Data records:
--- START ---

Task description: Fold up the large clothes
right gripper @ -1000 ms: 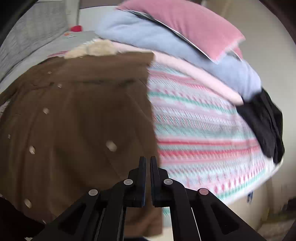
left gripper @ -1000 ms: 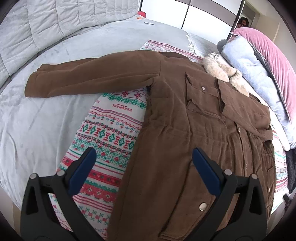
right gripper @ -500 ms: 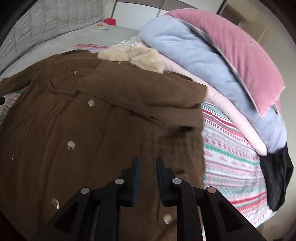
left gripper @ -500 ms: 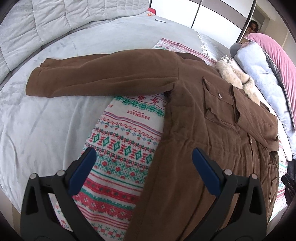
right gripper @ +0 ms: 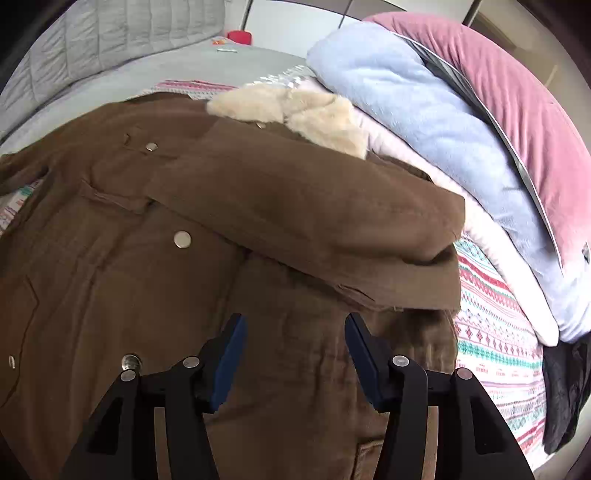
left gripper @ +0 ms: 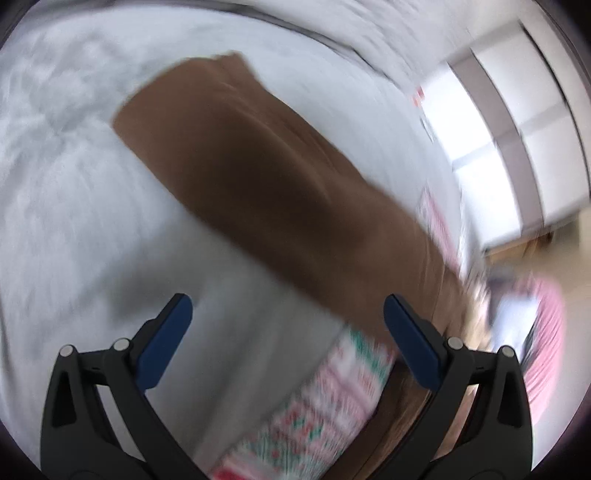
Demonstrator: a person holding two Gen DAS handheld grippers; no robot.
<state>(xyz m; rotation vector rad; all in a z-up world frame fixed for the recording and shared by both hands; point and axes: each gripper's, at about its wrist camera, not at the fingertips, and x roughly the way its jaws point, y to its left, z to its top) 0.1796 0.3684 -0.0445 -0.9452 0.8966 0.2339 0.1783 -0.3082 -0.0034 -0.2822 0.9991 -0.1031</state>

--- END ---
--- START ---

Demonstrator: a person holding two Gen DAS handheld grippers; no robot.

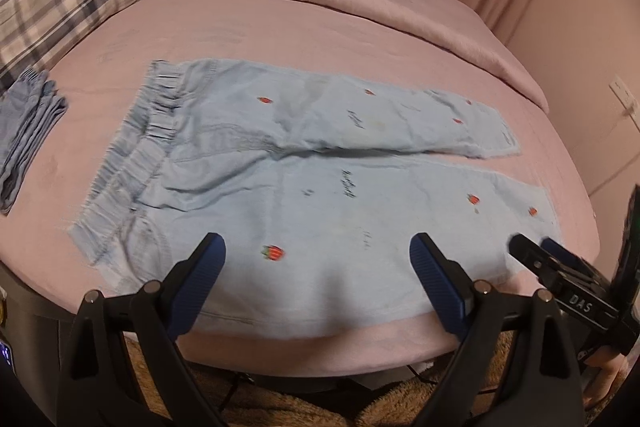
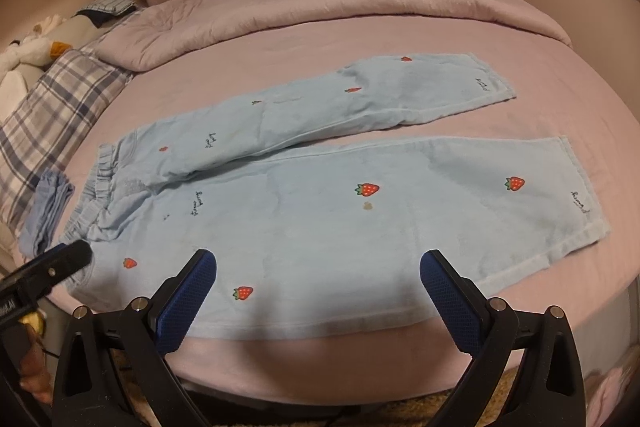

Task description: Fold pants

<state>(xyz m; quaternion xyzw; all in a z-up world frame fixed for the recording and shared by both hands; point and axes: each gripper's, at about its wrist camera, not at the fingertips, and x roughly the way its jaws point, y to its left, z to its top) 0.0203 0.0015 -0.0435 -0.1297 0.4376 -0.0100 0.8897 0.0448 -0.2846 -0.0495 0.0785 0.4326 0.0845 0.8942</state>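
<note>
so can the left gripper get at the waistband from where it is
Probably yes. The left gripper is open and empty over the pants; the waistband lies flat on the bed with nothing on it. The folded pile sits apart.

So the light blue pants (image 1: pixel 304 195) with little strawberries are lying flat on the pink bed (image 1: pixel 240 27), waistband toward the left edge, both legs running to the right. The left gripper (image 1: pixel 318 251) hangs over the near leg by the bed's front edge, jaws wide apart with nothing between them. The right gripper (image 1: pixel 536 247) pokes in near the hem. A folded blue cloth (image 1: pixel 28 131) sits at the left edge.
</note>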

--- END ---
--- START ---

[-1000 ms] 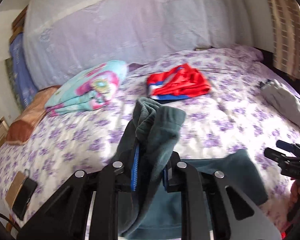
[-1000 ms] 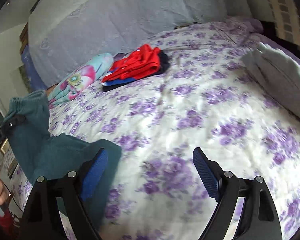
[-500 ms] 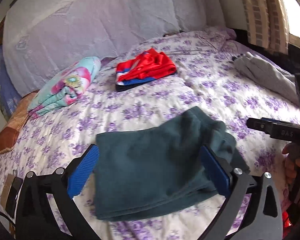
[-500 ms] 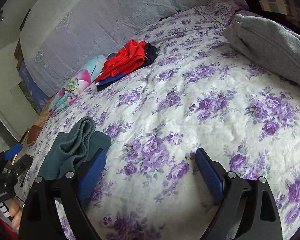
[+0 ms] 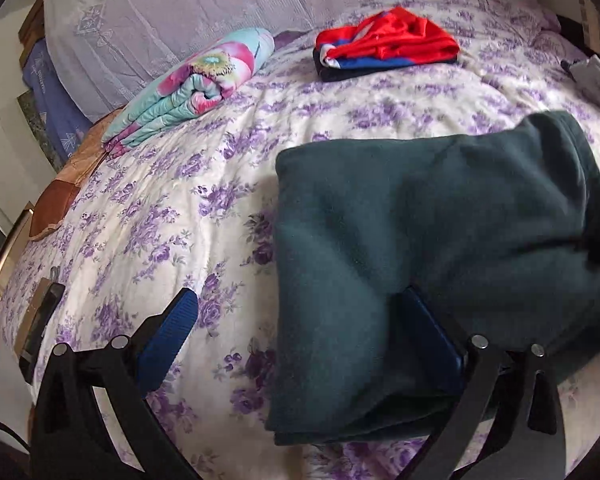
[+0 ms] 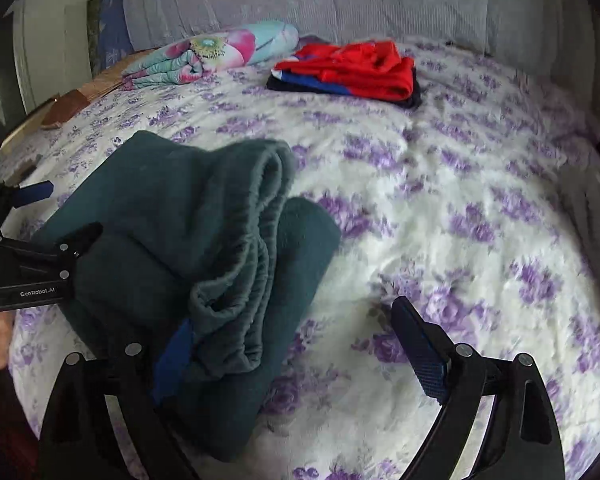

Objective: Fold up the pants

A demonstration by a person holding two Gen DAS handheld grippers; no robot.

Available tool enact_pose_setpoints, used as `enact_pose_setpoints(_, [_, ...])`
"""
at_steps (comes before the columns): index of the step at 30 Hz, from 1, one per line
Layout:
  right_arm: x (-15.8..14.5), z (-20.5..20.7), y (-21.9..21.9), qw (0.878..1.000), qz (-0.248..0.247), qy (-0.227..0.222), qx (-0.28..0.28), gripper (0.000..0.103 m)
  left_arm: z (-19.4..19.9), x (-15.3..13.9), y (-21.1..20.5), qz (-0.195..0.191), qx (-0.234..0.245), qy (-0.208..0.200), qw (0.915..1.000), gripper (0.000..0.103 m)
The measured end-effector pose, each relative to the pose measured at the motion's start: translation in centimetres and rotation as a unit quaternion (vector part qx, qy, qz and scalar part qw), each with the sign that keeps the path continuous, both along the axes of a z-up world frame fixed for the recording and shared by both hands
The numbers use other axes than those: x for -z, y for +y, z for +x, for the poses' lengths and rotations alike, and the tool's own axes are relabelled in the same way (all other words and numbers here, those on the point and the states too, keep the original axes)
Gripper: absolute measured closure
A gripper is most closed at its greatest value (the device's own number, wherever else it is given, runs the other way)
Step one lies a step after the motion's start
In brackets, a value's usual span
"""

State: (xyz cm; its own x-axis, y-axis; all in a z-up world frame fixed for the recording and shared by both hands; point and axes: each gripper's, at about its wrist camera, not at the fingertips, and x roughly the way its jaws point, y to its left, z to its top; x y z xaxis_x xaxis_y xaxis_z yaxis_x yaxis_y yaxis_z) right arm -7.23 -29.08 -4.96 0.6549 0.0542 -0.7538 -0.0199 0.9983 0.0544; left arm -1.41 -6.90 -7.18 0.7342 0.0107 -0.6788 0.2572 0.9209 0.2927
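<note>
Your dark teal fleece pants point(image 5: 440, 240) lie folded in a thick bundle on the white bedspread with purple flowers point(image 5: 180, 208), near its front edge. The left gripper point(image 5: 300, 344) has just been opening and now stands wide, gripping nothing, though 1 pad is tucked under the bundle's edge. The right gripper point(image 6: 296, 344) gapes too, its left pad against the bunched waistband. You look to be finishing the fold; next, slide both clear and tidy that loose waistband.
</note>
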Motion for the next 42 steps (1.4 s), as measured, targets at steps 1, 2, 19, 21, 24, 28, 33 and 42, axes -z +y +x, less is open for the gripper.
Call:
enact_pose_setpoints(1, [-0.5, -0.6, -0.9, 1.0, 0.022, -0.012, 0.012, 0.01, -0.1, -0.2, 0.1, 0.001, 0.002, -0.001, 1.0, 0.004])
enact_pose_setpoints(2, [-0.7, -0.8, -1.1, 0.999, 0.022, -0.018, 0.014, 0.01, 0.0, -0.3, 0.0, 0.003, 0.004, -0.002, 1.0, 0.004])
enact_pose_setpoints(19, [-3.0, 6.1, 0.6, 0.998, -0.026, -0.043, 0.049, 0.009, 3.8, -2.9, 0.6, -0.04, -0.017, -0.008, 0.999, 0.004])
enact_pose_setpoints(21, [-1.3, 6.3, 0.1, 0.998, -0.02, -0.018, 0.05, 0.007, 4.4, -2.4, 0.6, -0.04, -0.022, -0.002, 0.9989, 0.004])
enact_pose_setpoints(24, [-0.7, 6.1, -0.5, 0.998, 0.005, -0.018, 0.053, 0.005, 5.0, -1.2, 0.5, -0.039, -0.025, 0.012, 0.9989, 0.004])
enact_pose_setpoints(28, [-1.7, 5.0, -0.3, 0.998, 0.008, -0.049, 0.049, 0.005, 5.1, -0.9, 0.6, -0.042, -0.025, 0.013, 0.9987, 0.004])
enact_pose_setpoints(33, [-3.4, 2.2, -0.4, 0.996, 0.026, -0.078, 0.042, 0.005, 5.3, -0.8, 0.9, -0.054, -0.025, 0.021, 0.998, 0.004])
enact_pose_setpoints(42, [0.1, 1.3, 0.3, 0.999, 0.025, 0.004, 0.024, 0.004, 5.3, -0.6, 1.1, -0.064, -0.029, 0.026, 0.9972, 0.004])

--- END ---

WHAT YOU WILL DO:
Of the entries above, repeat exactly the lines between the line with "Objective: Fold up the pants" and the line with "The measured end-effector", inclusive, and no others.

EXERCISE ANSWER:
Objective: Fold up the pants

A demonstration by a person holding two Gen DAS handheld grippers; no robot.

Available tool enact_pose_setpoints, used as `enact_pose_setpoints(_, [_, ...])`
"""
at_steps (comes before the columns): index of the step at 30 Hz, from 1, one per line
Layout:
  right_arm: x (-15.8..14.5), z (-20.5..20.7), y (-21.9..21.9), qw (0.878..1.000), qz (-0.248..0.247), qy (-0.227..0.222), qx (-0.28..0.28), gripper (0.000..0.103 m)
  left_arm: z (-19.4..19.9), x (-15.3..13.9), y (-21.1..20.5), qz (-0.195..0.191), qx (-0.234..0.245), qy (-0.208..0.200), qw (0.915..1.000), gripper (0.000..0.103 m)
The measured end-effector pose, each relative to the pose measured at the motion's start: translation in centimetres and rotation as a unit quaternion (vector part qx, qy, qz and scalar part qw), each with the sign that keeps the path continuous, both along the axes of a z-up world frame fixed for the recording and shared by both hands

This concludes the answer to the exercise.